Le mouvement radical de libération des animaux est un mouvement fortement décentralisé, composé de cellules agissant de manière indépendante et sans organisation centrale. On parle d’un mouvement basé sur le principe de la «résistance sans leader» qui enjoint les participants à renoncer à une structure d’organisation de type pyramidale et à favoriser l’action en petites cellules, totalement indépendantes et autonomes et agissant uniquement sur la base de principes ou lignes directrices et non sur ordre d’un (ou plusieurs) dirigeants.

Depuis sa création en 1976, l’Animal Liberation Front (qui est à la source du mouvement radical de libération des animaux) a fondé son action sur des lignes directrices enjoignant notamment aux activistes de prendre toutes les mesures pour éviter de blesser ou tuer des êtres humains et des animaux.

Dans sa campagne contre HLS, SHAC se réclame également du principe de non-violence contre des personnes.

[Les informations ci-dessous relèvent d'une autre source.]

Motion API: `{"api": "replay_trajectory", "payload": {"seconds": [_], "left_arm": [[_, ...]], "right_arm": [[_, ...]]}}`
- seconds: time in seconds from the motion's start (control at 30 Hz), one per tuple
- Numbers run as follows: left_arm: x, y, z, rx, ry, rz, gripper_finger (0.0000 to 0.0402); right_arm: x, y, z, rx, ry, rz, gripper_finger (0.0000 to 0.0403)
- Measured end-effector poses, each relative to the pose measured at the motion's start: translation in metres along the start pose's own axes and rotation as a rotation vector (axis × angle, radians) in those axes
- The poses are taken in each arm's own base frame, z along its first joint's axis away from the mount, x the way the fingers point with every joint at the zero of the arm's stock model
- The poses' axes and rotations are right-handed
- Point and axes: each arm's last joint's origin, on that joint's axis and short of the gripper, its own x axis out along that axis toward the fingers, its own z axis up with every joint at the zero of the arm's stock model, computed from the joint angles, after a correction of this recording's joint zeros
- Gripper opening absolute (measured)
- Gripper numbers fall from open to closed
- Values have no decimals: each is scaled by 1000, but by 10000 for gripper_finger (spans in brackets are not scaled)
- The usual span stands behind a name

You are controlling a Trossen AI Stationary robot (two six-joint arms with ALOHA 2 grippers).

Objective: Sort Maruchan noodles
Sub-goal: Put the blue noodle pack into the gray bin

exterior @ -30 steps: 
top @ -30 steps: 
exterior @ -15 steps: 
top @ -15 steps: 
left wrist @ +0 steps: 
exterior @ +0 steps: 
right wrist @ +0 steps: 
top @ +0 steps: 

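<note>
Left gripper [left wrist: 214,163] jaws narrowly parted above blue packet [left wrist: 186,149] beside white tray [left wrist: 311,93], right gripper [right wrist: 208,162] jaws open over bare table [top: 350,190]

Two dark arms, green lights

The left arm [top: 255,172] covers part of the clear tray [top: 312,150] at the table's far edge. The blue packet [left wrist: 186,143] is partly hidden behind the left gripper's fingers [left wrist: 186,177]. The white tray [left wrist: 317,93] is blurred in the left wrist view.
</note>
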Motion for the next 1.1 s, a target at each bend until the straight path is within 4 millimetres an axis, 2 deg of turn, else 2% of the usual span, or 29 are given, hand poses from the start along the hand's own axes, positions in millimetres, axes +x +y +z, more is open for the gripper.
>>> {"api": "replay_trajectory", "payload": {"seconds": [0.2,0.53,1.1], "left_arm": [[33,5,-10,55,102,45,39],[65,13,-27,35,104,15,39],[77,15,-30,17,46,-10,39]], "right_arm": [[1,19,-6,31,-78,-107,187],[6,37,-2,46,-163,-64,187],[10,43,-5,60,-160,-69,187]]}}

Selon les activistes de SHAC, des attaques contre des objets (domiciles, voitures) ne sont pas considérées comme violentes. Jusqu’à présent, ce principe de non-violence contre des personnes a été largement respecté (à l’exception des activistes revendiquant leur action sous le nom d’Animal Rights Militia, qui sont prêts à violer cette règle).

Il est donc peu probable que le mouvement s’attaque directement à des personnes et tente d’attenter à leur vie. La déclaration du porte-parole de la branche nord-américaine de l’ALF disant «seulement regretter que M. Vasella n’ait pas été présent dans la maison quand elle a brûlé» relève probablement de la logique d’intimidation précédemment relevée.

Cependant, du fait de la nature décentralisée du mouvement et de l’impossibilité de contrôler tous ses éléments, on ne peut totalement exclure que des individus – agissant seuls ou en petit groupe – aient recours à la violence contre des personnes, surtout quand celles-ci se retrouvent démonisées en tant que symboles de tout un système honni.


Notes

(1) Pour un compte-rendu de cette attaque, on consultera Jean-Marc Flükiger, «An Appraisal of the Radical Animal Liberation Movement in Switzerland: 2003 to March 2007», Studies in Conflict and Terrorism, 31: 145-157, 2008.

(2) Pour une réflexion sur l’escalade de la violence par le mouvement radical de libération des animaux, voir Jean-Marc Flükiger, «The Radical Animal Liberation Movement: Some Reflections on Its Future», Journal for the Study of Radicalism, vol. 2, numéro 2, automne 2008, pp. 111-132.